What the task asks ▸ From top to bottom, write out the listing exactly and skip every picture.

Information provided ▸
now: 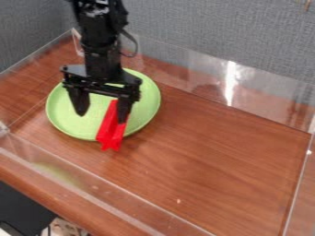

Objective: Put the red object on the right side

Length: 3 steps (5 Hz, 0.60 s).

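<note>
The red object (112, 128), a bright elongated bar, lies at the near right edge of the lime-green plate (62, 109), its upper end resting on the plate and its lower end reaching past the rim onto the wooden table (209, 157). It sits in the left half of the scene, with the whole right stretch of brown tabletop well apart from it.

On the far left, a clear wall (31, 64) borders the table, and a matching clear barrier runs along the front edge. The plate lies just inside that corner area, round and flat on the wood.

Above the plate the black gripper (102, 103) points straight down, its two dark fingers (81, 100) spread wide, one to each side. The jaws stand fully apart and grip nothing; the bar lies just beside the right finger, and contact cannot be made out. The black arm rises behind it toward the grey backdrop.

Further right, the tabletop shows only glare on the clear rear panel.
</note>
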Available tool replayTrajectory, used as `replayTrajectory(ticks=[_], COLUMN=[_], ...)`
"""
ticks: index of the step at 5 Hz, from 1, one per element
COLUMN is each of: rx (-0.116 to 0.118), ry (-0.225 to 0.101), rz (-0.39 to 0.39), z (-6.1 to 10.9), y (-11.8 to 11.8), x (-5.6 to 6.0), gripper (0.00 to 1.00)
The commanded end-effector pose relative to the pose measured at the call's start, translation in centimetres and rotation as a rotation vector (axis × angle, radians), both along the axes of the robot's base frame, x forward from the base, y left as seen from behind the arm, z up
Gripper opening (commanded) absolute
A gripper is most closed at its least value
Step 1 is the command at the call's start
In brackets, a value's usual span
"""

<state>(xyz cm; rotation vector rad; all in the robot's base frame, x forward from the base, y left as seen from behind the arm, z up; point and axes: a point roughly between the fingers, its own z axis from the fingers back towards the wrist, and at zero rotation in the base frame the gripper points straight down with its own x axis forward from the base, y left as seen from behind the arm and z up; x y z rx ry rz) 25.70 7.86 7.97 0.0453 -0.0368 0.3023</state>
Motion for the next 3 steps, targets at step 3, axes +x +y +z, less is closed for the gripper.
replayTrajectory(ticks=[3], rx=[0.015], ry=[-0.037], rz=[0.004], z=[1.8], y=[-1.5], x=[1.8], gripper=[1.0])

Output for this task ▸
now: 

Objective: Put the red object on the right side

Length: 3 steps (5 Hz, 0.60 s).

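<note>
The red object (112, 128), a bright elongated bar, lies at the near right edge of the lime-green plate (62, 109), its upper end resting on the plate and its lower end reaching past the rim onto the wooden table (209, 157). It sits in the left half of the scene, with the whole right stretch of brown tabletop well apart from it.

On the far left, a clear wall (31, 64) borders the table, and a matching clear barrier runs along the front edge. The plate lies just inside that corner area, round and flat on the wood.

Above the plate the black gripper (102, 103) points straight down, its two dark fingers (81, 100) spread wide, one to each side. The jaws stand fully apart and grip nothing; the bar lies just beside the right finger, and contact cannot be made out. The black arm rises behind it toward the grey backdrop.

Further right, the tabletop shows only glare on the clear rear panel.
</note>
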Available tool replayTrajectory, used as `replayTrajectory(ticks=[_], COLUMN=[_], ...)`
"""
ticks: index of the step at 5 Hz, from 1, one per element
COLUMN is each of: rx (-0.116 to 0.118), ry (-0.225 to 0.101), rz (-0.39 to 0.39), z (-6.1 to 10.9), y (-11.8 to 11.8), x (-5.6 to 6.0), gripper (0.00 to 1.00)
The commanded end-effector pose relative to the pose measured at the call's start, translation in centimetres and rotation as a rotation vector (axis × angle, radians), both along the axes of the robot's base frame, x forward from the base, y left as seen from behind the arm, z up
Gripper opening (commanded) absolute
A gripper is most closed at its least value
Step 1 is the command at the call's start
In brackets, a value's usual span
"""

<state>(xyz cm; rotation vector rad; all in the robot's base frame, x forward from the base, y left as seen from behind the arm, z up; point and axes: a point roughly between the fingers, its own z axis from the fingers back towards the wrist, and at zero rotation in the base frame the gripper points straight down with its own x axis forward from the base, y left as seen from behind the arm and z up; x y z rx ry rz) 25.70 7.86 7.97 0.0453 -0.0368 0.3023</state>
Motion for the next 3 steps, targets at step 3, axes +x +y +z, less is closed for the gripper.
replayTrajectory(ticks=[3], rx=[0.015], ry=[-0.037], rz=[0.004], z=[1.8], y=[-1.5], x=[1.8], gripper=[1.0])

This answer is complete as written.